Start of Block

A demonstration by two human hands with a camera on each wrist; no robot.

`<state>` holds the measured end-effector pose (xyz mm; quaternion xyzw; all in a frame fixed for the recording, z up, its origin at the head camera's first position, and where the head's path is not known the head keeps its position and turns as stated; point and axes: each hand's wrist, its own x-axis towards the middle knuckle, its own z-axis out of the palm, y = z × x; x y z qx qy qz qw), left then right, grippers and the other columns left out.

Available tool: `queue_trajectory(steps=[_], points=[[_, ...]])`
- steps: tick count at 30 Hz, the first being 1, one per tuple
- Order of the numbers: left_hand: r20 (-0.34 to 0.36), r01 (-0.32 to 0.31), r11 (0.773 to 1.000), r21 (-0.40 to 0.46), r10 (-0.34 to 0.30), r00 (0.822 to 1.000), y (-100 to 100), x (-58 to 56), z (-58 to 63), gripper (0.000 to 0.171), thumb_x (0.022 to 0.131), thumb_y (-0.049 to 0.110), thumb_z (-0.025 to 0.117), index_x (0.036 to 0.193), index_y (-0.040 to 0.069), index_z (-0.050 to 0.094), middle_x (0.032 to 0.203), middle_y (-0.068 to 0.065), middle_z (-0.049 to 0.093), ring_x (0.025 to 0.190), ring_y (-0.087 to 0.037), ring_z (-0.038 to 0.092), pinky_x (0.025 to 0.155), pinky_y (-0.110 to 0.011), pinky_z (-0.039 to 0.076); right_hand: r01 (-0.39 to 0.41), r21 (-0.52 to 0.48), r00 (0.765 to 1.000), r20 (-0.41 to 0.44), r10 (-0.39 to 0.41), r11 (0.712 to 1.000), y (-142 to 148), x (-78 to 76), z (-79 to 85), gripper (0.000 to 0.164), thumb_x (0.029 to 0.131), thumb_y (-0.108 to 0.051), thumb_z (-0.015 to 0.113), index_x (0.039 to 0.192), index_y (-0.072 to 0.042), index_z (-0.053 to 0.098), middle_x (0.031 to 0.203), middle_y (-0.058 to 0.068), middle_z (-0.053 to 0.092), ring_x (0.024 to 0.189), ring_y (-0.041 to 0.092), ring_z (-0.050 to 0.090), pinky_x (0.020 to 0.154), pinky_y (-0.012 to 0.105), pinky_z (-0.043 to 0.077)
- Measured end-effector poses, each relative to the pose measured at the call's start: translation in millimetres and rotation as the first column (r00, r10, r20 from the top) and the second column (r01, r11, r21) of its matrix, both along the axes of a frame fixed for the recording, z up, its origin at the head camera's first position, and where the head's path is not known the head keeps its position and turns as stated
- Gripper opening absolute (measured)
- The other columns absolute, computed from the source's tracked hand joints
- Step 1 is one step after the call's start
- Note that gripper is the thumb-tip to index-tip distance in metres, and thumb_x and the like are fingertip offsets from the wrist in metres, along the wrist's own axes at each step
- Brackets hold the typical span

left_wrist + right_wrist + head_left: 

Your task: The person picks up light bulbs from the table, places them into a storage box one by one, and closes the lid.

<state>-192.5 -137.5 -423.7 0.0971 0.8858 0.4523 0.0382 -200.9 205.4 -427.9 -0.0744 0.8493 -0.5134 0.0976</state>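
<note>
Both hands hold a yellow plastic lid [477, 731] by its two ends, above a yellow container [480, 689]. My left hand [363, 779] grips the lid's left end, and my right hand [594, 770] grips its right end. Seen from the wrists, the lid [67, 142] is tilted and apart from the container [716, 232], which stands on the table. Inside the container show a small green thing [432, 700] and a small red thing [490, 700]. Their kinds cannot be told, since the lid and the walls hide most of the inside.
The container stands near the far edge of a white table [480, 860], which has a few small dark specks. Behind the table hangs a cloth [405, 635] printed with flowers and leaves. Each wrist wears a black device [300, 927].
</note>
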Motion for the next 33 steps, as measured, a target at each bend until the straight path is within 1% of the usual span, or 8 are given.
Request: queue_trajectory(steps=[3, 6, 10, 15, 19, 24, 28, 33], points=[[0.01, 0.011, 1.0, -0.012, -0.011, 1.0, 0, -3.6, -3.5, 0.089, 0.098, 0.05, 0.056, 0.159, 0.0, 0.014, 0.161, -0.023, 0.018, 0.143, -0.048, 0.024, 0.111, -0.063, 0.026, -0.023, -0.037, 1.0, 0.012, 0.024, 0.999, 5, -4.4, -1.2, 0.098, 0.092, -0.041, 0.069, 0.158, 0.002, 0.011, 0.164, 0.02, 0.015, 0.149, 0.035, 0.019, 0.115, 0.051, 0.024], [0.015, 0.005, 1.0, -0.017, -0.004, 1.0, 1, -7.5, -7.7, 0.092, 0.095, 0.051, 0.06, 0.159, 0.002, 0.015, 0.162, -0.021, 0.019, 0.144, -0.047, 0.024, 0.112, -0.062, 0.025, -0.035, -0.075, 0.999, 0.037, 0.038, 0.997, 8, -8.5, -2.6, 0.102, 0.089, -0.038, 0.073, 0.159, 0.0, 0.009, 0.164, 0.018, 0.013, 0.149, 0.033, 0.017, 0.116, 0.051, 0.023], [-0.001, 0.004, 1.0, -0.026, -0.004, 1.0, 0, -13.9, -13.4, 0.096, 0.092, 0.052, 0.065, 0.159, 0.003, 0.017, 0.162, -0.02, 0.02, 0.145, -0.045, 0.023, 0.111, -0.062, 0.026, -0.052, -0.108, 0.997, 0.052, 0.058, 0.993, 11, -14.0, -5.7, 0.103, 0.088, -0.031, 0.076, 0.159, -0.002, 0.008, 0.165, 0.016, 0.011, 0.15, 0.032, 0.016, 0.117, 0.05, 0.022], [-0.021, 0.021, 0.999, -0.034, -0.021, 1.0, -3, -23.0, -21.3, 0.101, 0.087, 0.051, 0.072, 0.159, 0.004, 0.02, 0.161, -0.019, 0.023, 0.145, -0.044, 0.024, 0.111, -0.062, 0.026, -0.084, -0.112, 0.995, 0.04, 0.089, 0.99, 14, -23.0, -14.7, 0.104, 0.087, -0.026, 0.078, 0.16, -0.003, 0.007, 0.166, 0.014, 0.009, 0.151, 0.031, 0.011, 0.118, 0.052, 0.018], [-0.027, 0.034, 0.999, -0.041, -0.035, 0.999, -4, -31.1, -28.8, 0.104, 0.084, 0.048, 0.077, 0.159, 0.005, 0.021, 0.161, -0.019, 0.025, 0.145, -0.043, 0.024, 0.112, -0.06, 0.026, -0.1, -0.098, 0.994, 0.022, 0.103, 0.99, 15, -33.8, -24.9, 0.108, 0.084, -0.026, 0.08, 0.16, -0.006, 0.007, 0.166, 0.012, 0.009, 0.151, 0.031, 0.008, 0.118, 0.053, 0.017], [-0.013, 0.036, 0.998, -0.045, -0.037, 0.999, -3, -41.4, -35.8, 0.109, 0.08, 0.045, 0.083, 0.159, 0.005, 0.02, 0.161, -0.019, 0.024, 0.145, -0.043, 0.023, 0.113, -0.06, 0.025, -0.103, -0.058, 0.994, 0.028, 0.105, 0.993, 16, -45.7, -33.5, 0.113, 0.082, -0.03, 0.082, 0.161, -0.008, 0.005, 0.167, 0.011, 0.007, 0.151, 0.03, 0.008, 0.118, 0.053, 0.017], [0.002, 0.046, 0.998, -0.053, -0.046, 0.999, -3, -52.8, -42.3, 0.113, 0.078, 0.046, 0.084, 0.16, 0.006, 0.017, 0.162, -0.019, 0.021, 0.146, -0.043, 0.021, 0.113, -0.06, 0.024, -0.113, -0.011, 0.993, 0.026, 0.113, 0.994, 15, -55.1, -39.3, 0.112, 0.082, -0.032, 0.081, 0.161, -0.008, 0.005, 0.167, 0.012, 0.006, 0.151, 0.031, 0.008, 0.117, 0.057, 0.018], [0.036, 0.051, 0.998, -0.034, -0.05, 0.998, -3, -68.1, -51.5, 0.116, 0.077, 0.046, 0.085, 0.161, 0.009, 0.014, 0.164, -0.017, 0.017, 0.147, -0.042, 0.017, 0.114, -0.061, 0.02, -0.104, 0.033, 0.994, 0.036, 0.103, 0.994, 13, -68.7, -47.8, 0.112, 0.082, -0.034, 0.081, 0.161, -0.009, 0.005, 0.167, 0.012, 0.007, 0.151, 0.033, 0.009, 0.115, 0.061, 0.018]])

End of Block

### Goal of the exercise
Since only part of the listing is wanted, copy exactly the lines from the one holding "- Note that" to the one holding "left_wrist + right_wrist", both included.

### Expected answer
- Note that gripper is the thumb-tip to index-tip distance in metres, and thumb_x and the like are fingertip offsets from the wrist in metres, along the wrist's own axes at each step
- Brackets hold the typical span

left_wrist + right_wrist + head_left: 

The work on this exercise is complete.